STORMZY is a true champion for black excellence.
The rapper recently announced the launch of a publishing imprint called Merky Books to help young writers become published authors and donated £9,000 to an Oxford student’s crowdfunder for her to go to Harvard in the US.
Now, the hitmaker is adding to that list of good deeds, after announcing that he will help fund two black British students to go to Cambridge University.
The Stormzy Scholarship will pay for tuition fees and provide a maintenance grant for up to four years of an undergraduate course.
The first two students will start their courses at the beginning of the new academic year this October with two further students selected for 2019 entry. This year’s entries will be self-funded by Stormzy however, he hopes to engage more support from additional investors to become part of the scheme.
Speaking to the BBC, the Cold MC said: “It’s so important for black students, especially, to be aware that it can 100% be an option to attend a university of this calibre. We’re a minority, the playing ground isn’t level for us and it’s vital that all potential students are given the same opportunity.”
He added: “There are so many young black kids all over the country who have the level of academic excellence to study at a university such as Cambridge – however we are still under represented at leading universities.
“I hope this scholarship serves as a small reminder that if young black students wish to study at one of the best universities in the world, then the opportunity is yours for the taking – and if funding is one of the barriers, then we can work towards breaking that barrier down.”
Stormzy announced the scheme at his old school, Harris Academy in Crystal Palace, south London on A-level results day.
The University of Cambridge’s Vice-Chancellor, Professor Stephen Toope, commented: “Stormzy is an inspiration, not just for his music but for his engagement on social issues and encouragement of young people. He has achieved great success in his career, but recognises that this was at the expense of his studies and the option of a place at a top university.
“He wants to inspire talented young black people who have their sights set on university to follow their dreams.

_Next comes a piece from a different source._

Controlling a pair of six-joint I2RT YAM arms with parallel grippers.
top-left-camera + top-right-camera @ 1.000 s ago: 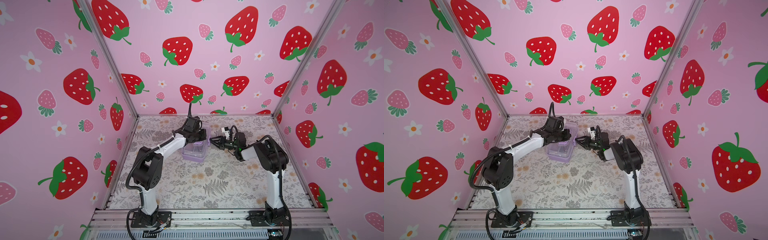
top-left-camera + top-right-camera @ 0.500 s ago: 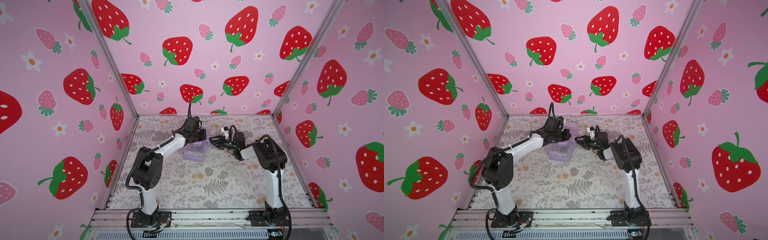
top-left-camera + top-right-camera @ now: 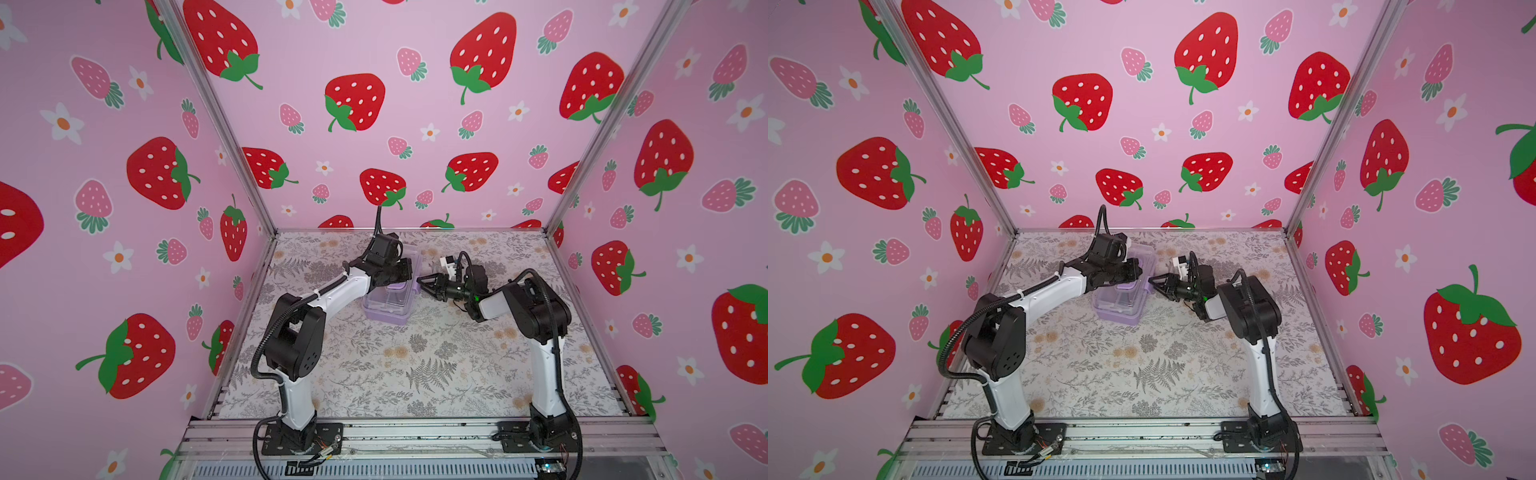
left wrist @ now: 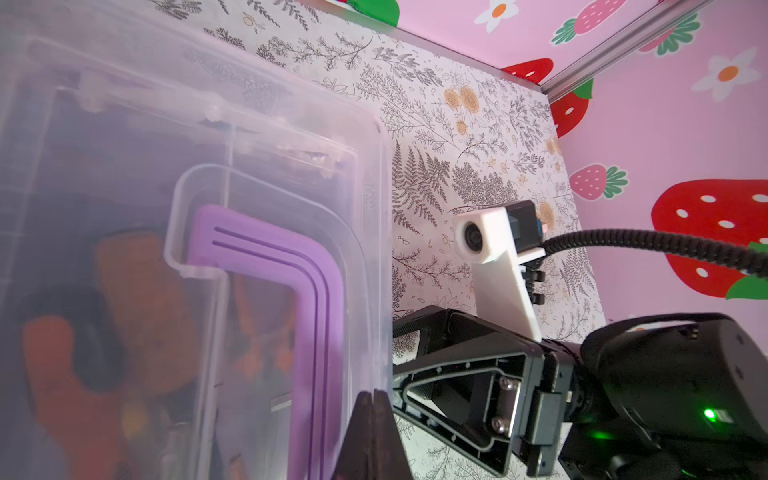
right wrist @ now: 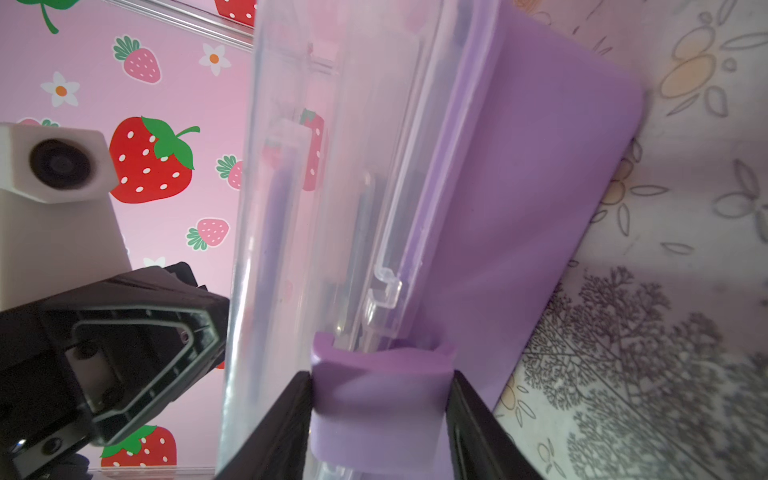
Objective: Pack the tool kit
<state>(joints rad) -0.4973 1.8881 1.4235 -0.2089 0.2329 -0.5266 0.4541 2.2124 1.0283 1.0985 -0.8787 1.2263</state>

The studentships are a beacon for black students who might otherwise have felt they could not come to Cambridge.”
Since announcing the Stormzy scholarship, fans on social media have praised the rapper for showing support to the youth.
Journalist Nadine White tweeted: “Stormzy has been making so many moves to enhance the lives of other people. #StormzyScholarship? I could cry. That’s beautiful.”Another Twitter user wrote: “Great to see #stormzy giving back to his community”
See more reactions below:

To be eligible for a 2018 entry ‘The Stormzy Scholarship’ applicants must be of black ethnicity and be holding an unconditional offer.
Applications must be submitted no later than Friday 31 August 2018.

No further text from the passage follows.